Look below for the line containing "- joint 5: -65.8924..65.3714"; from there, print each line exactly up to and including the line containing "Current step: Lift", and stop.

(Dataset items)
++++++

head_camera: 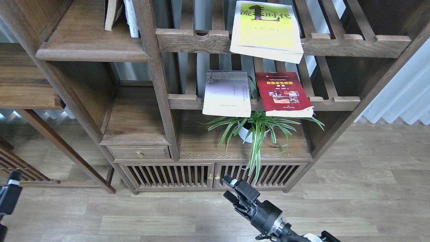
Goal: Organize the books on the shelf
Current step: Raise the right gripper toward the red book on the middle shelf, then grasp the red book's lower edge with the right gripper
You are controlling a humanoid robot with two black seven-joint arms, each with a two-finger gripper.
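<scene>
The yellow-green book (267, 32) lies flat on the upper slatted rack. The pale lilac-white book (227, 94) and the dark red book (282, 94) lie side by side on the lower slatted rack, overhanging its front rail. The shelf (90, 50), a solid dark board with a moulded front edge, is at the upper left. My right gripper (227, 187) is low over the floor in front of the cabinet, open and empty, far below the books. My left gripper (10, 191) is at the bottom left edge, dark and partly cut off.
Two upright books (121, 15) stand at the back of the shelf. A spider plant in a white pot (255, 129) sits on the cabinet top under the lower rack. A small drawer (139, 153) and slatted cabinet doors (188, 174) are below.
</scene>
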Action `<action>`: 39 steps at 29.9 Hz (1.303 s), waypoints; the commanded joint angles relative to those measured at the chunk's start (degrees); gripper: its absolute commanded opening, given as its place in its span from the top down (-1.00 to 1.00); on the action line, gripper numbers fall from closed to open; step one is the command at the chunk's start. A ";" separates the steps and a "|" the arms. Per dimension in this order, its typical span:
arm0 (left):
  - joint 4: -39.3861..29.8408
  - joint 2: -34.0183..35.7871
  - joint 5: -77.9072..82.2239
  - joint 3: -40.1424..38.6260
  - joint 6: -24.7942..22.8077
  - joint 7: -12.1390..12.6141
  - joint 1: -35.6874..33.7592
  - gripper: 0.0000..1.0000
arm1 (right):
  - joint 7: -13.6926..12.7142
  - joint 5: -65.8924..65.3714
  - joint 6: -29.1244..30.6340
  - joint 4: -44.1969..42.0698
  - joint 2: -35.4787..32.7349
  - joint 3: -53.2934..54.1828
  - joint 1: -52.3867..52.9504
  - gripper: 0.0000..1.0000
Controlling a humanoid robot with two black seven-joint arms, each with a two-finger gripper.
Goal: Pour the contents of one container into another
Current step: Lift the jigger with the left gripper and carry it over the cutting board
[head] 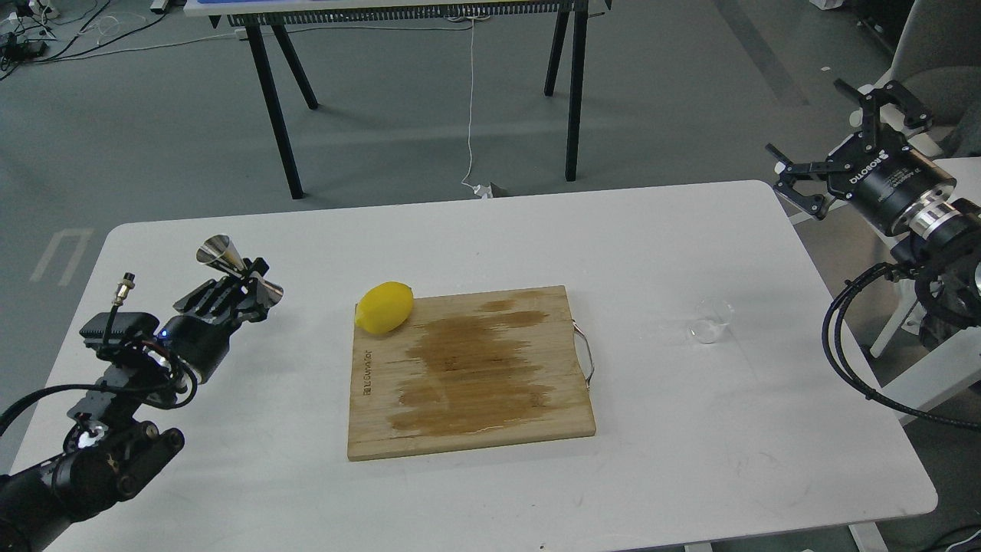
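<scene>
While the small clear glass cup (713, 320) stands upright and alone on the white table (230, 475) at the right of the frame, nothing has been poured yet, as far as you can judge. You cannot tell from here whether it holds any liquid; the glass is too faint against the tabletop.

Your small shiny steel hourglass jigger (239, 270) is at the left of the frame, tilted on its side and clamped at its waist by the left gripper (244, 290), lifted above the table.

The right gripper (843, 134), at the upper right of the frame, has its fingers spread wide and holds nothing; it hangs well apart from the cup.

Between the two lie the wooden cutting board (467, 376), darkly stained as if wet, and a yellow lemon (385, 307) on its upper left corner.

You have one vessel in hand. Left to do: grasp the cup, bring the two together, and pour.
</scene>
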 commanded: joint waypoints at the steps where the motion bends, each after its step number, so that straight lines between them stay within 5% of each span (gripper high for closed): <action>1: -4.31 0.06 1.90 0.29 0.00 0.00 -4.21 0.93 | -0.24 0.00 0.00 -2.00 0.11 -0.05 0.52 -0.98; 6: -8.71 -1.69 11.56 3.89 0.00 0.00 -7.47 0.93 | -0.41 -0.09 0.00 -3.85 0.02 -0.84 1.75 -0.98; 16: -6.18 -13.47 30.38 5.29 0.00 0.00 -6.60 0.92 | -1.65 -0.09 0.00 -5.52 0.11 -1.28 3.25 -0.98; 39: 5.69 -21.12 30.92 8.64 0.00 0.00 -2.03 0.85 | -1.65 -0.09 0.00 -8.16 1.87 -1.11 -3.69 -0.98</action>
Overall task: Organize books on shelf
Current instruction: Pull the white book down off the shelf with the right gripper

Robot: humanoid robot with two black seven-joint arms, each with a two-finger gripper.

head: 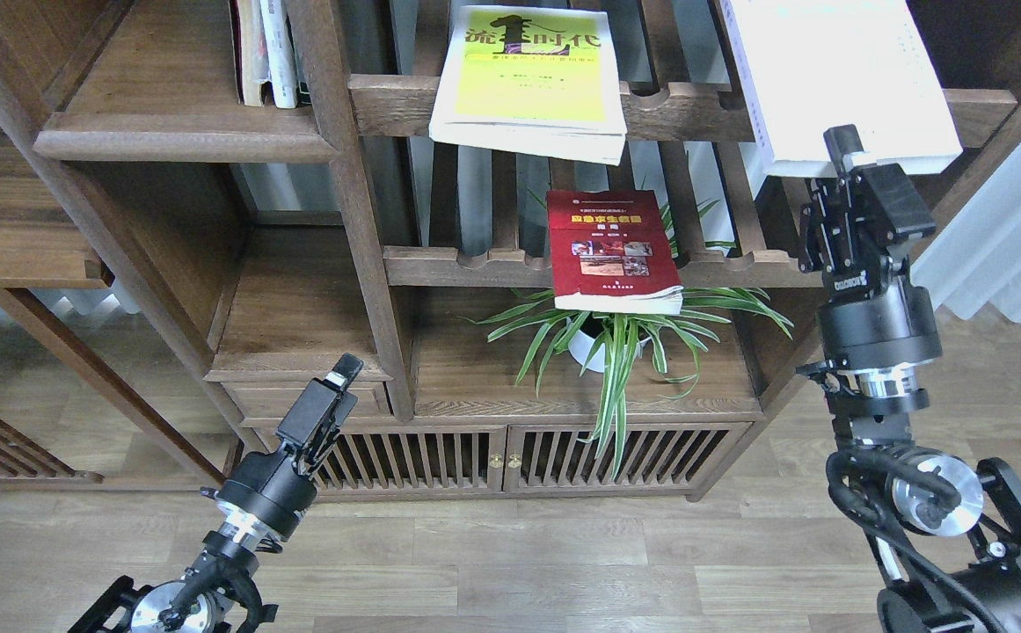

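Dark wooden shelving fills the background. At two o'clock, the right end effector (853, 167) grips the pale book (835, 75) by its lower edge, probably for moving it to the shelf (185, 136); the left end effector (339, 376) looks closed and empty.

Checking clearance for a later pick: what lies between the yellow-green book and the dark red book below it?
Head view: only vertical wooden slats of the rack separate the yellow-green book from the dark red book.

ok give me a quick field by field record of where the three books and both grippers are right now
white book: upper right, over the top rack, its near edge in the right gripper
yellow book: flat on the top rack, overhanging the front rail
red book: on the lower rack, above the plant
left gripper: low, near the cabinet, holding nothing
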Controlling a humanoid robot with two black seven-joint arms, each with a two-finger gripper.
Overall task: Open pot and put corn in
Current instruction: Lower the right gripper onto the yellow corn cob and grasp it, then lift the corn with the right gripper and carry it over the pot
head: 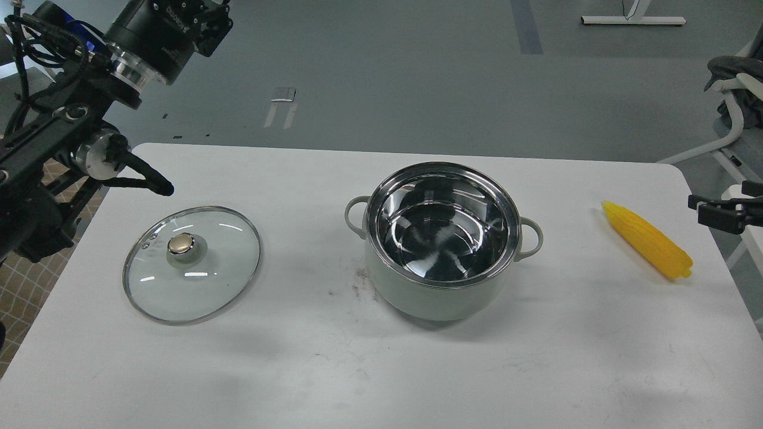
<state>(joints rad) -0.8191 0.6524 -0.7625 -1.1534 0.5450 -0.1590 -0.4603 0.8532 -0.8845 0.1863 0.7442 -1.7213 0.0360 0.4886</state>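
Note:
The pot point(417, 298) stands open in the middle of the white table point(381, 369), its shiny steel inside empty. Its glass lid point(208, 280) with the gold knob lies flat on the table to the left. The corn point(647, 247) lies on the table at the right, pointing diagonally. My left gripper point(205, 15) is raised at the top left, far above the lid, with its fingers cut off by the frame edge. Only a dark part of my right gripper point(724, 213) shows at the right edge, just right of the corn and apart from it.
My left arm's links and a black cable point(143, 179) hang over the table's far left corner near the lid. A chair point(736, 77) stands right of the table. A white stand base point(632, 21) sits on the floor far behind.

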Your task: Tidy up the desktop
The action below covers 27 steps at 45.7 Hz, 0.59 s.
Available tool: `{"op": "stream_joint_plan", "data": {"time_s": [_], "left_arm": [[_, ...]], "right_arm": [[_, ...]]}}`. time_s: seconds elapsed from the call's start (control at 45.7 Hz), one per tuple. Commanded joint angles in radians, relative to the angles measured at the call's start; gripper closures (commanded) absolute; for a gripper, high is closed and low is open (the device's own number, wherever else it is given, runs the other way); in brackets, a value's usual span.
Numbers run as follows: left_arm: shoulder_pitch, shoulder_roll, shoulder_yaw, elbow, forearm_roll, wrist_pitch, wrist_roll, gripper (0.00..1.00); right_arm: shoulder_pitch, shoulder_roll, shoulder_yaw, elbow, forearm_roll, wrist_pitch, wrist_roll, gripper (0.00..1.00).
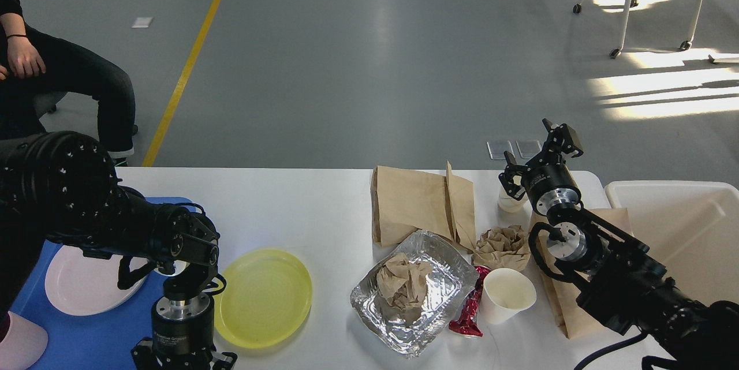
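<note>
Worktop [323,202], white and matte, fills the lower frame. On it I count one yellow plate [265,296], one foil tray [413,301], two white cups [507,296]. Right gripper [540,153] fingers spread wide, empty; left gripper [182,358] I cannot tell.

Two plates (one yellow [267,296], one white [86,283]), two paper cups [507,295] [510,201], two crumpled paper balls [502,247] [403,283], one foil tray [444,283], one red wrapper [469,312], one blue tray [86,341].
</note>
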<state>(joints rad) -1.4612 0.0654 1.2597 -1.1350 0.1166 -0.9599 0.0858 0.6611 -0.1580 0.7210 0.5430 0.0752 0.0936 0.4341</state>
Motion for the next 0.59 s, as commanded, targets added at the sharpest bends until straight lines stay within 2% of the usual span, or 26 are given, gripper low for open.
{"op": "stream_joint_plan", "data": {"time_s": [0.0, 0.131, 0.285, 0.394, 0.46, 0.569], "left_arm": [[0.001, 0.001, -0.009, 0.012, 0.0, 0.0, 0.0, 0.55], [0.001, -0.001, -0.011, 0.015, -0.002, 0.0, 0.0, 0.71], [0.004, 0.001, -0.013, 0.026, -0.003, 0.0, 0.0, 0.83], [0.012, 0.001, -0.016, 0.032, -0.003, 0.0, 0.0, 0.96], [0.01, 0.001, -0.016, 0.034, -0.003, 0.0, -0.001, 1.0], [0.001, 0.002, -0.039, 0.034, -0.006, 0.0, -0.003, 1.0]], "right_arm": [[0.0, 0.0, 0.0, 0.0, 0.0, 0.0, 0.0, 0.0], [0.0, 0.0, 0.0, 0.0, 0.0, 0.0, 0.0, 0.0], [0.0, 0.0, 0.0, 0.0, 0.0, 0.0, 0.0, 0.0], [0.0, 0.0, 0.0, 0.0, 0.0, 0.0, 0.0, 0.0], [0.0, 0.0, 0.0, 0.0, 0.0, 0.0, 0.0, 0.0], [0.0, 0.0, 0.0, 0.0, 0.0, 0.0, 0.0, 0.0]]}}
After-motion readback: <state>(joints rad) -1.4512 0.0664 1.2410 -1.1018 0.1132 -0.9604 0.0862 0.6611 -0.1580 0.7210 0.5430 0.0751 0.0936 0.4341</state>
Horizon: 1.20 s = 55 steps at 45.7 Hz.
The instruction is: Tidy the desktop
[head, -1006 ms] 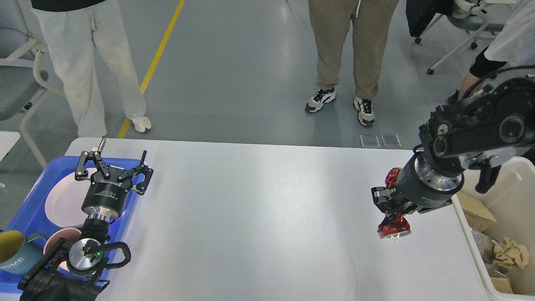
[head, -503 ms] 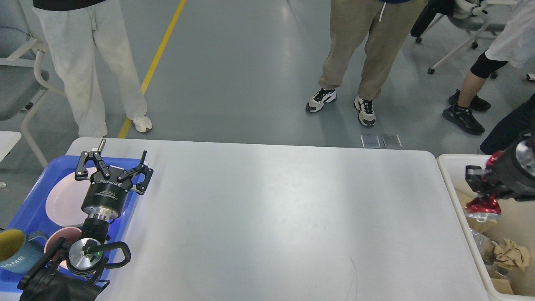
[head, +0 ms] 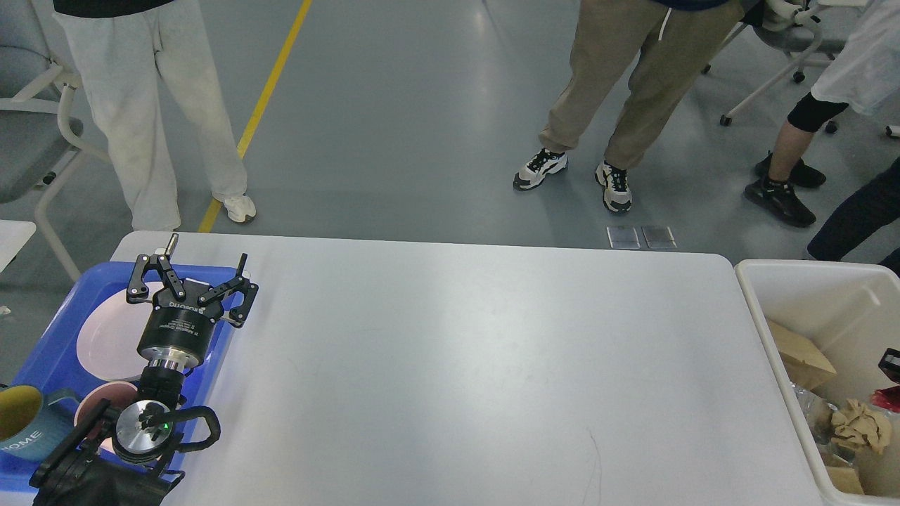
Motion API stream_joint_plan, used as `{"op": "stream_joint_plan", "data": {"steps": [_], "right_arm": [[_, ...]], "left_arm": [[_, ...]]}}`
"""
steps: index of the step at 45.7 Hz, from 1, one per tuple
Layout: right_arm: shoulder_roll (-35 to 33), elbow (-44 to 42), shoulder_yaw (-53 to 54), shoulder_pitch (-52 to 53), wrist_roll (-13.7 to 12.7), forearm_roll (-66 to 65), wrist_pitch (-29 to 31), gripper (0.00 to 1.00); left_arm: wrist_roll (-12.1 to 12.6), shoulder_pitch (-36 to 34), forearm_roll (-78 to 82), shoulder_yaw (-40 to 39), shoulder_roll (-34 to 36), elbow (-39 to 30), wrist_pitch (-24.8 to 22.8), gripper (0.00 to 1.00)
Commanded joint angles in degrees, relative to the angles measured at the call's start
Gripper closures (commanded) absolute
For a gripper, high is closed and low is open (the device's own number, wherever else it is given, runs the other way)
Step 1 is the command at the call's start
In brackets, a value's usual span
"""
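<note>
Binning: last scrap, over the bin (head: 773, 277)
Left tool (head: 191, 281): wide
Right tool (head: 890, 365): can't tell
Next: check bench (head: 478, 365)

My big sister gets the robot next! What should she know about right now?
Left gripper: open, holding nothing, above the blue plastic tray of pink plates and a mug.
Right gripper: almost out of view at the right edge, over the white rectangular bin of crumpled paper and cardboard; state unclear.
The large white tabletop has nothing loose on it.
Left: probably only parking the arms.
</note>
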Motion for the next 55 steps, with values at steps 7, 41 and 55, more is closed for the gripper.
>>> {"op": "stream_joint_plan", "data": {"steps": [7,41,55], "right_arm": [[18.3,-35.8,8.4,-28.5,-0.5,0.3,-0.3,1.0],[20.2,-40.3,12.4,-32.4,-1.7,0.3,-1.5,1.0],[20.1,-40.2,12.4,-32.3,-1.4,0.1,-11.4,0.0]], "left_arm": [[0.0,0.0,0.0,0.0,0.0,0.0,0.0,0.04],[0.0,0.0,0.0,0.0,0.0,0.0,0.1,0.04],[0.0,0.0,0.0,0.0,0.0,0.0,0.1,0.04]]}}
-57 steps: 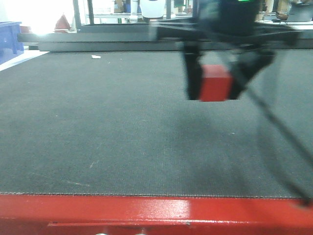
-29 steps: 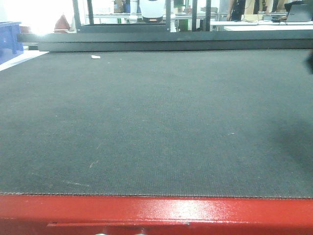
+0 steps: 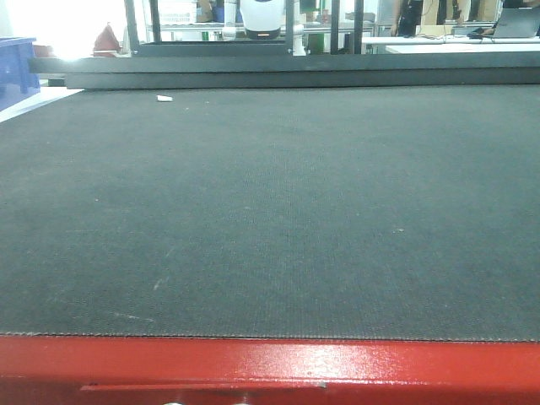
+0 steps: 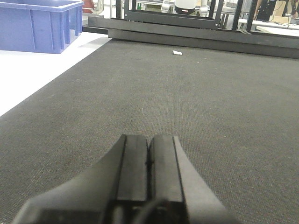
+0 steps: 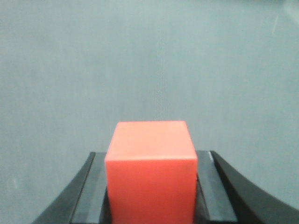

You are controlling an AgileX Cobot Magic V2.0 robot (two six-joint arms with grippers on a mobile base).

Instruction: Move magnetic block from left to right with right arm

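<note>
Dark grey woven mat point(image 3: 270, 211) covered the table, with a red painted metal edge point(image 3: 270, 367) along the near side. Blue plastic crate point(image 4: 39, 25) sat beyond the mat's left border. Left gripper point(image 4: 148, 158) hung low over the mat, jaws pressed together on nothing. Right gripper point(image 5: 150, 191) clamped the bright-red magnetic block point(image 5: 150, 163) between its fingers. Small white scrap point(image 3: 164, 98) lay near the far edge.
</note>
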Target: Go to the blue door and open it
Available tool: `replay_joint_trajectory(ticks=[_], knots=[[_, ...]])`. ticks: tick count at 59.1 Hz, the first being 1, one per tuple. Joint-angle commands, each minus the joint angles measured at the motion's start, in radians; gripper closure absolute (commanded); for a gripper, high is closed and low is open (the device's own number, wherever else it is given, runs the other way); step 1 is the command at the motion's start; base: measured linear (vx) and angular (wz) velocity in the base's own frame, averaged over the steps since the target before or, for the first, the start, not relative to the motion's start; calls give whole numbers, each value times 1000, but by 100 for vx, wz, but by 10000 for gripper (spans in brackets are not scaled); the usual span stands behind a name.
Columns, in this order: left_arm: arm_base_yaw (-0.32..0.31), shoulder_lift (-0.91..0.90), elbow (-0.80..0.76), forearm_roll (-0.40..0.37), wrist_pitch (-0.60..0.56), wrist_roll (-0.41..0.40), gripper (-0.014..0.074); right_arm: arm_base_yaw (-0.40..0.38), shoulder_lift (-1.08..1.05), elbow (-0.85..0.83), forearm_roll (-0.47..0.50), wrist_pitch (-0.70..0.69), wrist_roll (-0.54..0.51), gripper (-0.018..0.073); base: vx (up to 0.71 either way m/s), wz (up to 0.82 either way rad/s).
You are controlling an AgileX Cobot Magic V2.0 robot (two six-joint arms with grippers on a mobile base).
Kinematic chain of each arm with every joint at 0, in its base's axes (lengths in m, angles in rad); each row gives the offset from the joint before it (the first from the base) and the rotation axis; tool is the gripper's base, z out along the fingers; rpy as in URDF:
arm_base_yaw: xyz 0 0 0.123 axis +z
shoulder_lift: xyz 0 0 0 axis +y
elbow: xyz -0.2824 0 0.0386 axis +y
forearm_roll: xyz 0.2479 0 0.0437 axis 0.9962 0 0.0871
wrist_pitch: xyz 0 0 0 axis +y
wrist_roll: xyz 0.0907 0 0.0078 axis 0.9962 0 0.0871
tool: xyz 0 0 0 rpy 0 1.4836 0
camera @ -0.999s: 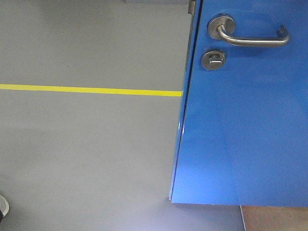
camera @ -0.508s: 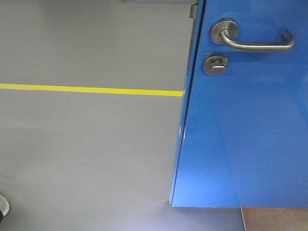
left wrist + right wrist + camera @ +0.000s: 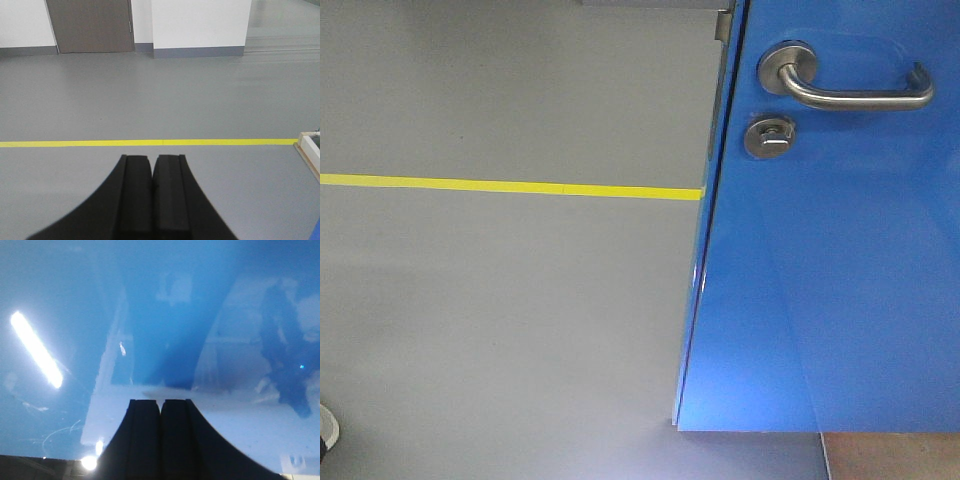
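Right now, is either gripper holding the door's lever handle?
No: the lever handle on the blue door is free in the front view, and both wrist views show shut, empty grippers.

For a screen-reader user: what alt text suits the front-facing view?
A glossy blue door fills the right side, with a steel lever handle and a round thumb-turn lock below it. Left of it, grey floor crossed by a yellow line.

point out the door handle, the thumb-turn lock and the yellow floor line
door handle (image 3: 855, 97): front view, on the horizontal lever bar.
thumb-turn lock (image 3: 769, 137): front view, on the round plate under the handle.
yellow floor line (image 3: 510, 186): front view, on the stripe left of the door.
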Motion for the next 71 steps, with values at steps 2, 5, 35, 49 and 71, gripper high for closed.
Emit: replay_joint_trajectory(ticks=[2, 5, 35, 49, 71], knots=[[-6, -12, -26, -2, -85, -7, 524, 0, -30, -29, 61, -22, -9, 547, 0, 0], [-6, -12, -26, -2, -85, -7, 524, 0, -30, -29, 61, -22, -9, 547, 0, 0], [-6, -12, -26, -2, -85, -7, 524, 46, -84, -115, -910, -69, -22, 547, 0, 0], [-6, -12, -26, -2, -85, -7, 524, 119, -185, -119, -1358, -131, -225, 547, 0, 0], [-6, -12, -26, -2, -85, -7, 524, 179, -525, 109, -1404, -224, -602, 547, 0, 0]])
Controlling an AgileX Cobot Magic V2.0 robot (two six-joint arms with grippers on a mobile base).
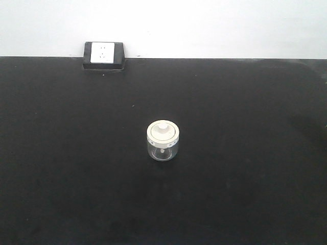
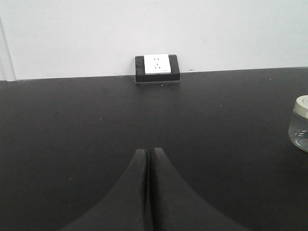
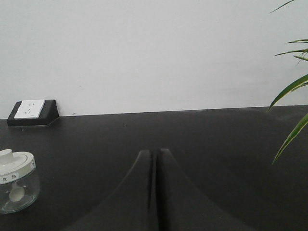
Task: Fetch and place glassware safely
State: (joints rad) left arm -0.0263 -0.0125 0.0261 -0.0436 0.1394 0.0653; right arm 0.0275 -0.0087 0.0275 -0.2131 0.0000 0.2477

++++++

#### [RESULT OF THE EXERCISE]
  - joint 5: -65.8924..65.3714
  - joint 6: -29.1244..30.6340
  - joint 4: -44.1969..42.0698
  - joint 2: -35.4787..32.7349
  - joint 3: -53.2934..54.1828
  - joint 1: -52.3867..52.9504
  - gripper: 0.0000..1.0000
Controlling a humanoid robot with two black seven-joint arms, each with a two-finger gripper.
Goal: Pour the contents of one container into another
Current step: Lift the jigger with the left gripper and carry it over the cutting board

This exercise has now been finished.